Creativity is, unfortunately, not necessarily something the average member of the public associates with science. The Blakeian view that ‘Art is the Tree of Life. Science is the Tree of Death’ is too often implicitly accepted, wildly wrong though it is. That view presumes that scientific discovery is a linear process, knowing where it is going to end up when a set of experiments is initiated, allowing no deviation into interesting offshoots and diverging paths. In other words, no room for creativity.

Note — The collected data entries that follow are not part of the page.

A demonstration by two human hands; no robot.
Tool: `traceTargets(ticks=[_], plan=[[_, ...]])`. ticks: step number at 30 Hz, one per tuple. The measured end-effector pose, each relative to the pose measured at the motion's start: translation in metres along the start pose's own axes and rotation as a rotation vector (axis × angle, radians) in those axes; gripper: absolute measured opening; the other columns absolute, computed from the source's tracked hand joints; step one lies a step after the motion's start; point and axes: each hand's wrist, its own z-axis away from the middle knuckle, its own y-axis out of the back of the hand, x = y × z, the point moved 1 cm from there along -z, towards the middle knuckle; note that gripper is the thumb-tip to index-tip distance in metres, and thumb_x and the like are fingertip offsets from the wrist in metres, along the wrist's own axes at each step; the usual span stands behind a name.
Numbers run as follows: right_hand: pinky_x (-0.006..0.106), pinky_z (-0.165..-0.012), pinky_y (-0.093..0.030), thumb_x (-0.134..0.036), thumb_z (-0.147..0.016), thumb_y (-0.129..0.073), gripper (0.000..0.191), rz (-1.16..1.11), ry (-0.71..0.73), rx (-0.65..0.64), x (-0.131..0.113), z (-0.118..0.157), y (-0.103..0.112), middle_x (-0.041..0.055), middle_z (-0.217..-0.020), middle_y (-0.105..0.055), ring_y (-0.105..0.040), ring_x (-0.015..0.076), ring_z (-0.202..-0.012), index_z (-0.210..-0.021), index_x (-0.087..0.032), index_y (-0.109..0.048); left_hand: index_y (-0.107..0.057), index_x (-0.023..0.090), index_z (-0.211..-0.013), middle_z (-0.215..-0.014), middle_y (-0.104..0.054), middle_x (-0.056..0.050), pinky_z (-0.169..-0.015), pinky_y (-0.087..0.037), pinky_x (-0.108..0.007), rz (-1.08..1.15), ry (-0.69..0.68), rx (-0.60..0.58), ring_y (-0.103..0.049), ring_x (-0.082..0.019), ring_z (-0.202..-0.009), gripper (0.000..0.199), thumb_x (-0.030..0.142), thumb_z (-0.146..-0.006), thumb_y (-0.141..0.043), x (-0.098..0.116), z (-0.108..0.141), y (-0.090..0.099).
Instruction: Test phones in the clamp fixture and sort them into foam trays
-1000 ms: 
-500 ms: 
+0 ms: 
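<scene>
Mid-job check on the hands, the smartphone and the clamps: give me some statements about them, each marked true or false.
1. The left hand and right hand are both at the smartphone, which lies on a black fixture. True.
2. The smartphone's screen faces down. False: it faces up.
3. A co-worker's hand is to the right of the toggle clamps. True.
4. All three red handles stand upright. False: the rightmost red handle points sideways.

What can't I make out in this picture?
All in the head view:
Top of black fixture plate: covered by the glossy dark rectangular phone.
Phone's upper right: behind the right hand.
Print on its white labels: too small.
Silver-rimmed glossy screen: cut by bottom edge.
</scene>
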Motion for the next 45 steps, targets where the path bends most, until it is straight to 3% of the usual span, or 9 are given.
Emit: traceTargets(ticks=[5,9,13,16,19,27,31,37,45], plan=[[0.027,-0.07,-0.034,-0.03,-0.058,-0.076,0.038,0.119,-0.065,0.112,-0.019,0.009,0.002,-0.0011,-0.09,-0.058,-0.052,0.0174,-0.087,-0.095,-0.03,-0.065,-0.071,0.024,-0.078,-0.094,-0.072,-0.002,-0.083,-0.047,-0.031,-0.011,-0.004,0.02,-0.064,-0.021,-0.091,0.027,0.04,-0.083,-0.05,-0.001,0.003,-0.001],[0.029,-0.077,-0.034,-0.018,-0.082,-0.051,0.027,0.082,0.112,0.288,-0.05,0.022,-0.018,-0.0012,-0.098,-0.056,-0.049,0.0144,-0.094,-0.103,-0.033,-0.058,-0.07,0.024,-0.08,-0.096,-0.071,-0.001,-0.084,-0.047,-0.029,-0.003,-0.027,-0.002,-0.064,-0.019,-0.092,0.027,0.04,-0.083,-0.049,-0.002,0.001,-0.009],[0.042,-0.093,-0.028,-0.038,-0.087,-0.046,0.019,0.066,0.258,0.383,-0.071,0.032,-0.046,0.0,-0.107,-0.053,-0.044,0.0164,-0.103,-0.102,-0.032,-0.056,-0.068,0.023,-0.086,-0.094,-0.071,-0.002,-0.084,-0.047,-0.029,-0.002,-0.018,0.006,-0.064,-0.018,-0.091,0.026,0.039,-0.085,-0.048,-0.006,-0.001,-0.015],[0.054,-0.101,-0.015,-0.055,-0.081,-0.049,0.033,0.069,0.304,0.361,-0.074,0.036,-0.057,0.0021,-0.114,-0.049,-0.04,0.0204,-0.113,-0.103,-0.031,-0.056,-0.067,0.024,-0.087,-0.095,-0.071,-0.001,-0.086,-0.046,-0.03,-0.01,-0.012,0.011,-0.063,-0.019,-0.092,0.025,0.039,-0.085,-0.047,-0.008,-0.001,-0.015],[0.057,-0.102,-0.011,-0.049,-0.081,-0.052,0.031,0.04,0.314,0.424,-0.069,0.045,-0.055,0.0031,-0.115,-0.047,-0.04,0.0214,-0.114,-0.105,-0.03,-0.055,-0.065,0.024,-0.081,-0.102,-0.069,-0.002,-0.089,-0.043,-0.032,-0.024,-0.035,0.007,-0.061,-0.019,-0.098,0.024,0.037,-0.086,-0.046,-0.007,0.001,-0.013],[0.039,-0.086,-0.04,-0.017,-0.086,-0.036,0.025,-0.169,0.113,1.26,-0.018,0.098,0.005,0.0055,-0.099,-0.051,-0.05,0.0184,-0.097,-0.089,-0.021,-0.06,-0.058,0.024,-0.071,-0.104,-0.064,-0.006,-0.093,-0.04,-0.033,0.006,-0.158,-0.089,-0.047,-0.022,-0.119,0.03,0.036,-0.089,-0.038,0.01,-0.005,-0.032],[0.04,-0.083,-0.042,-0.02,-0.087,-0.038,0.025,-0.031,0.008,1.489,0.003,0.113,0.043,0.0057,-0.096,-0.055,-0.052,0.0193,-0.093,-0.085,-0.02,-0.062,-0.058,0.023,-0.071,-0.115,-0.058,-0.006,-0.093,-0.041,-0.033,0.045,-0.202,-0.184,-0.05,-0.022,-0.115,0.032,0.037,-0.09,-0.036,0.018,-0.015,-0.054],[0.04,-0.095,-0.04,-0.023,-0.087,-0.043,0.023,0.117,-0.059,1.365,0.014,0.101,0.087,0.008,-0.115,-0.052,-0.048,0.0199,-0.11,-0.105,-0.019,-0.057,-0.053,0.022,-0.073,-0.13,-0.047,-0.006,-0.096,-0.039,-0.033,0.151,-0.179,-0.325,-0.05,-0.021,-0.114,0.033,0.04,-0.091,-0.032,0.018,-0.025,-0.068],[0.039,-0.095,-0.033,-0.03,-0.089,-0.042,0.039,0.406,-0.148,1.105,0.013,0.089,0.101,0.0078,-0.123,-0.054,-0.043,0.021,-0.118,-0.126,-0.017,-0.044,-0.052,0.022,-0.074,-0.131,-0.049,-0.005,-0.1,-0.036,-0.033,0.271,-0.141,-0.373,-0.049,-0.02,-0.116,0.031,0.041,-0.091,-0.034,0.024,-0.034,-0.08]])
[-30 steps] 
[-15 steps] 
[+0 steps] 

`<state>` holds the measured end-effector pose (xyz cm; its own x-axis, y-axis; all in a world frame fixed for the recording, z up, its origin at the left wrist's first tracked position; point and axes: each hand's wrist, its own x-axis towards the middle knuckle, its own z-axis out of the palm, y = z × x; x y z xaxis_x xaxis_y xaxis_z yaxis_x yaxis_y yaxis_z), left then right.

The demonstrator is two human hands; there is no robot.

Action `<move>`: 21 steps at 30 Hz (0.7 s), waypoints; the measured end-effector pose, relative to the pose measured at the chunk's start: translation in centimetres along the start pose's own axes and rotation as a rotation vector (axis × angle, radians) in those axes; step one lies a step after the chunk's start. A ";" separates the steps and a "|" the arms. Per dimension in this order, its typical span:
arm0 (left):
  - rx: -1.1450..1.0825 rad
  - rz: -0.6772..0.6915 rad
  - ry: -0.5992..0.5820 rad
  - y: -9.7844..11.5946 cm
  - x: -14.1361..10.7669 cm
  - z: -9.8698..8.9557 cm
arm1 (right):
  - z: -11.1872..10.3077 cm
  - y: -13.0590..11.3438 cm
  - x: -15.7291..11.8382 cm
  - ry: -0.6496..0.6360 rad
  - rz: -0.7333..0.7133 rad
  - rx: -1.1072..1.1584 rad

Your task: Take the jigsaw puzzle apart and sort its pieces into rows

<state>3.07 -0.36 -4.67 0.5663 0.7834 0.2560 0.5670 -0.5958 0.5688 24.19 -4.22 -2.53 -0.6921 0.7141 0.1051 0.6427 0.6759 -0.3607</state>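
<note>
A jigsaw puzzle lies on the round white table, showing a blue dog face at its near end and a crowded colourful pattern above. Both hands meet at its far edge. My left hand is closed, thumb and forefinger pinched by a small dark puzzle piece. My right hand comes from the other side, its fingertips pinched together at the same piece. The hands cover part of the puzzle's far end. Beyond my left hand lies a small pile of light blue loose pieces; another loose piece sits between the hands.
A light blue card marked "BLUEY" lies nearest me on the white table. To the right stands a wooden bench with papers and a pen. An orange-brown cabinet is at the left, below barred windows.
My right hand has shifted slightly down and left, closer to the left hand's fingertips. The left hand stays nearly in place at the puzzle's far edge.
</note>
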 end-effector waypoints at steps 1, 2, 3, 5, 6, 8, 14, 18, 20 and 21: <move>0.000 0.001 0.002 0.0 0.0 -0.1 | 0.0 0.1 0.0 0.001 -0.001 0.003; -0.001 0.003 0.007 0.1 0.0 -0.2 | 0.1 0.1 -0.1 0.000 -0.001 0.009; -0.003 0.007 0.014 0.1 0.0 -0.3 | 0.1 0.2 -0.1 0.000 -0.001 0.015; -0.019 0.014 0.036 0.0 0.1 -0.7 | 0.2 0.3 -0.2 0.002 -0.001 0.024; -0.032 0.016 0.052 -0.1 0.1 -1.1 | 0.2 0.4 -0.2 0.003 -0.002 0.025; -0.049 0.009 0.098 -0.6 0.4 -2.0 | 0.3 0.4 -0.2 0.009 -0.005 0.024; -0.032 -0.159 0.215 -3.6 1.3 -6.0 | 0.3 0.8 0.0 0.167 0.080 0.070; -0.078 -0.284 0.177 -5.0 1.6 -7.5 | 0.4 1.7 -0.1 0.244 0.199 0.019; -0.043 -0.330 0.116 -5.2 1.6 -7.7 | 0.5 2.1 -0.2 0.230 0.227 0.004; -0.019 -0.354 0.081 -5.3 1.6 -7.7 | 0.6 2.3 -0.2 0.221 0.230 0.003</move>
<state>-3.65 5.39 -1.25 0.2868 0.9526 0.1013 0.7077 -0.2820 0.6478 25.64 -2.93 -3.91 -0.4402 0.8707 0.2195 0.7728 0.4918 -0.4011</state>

When I appeared on Start the Week a couple of years ago, the producers were, somewhat desperately I thought, trying to find a topic they felt the others round the table could relate to (I had been invited on because they’d spotted I was giving a talk on ‘Alzheimer’s Disease and Yogurt’ – a title which clearly caught their fancy). We agreed on the subject of creativity, as you can hear, but it is something I feel that scientists should bang on about a bit more as being a crucial part of our canon.
Creativity, lateral thinking of the kind provoked by a brain not quite under control, is more commonly associated with the drug-induced writings of someone like Aldous Huxley or the poetry of Samuel Taylor Coleridge. I am most certainly not advocating the (ab)use of drugs or alcohol in the laboratory, but I do think we should recognize that creativity needs to be loudly reclaimed by scientists. For ourselves we need to work out how best to find that wondrous, passing state, where unexpected ideas can suddenly come from nowhere. However minor they may be, they may adventitiously flash into the mind and make sense of apparently incompatible experimental results or rationalise confusing data. In an ideal world we should be able to find this state, not only without recourse to dangerous substances, but also without being rendered otherwise useless by a virus.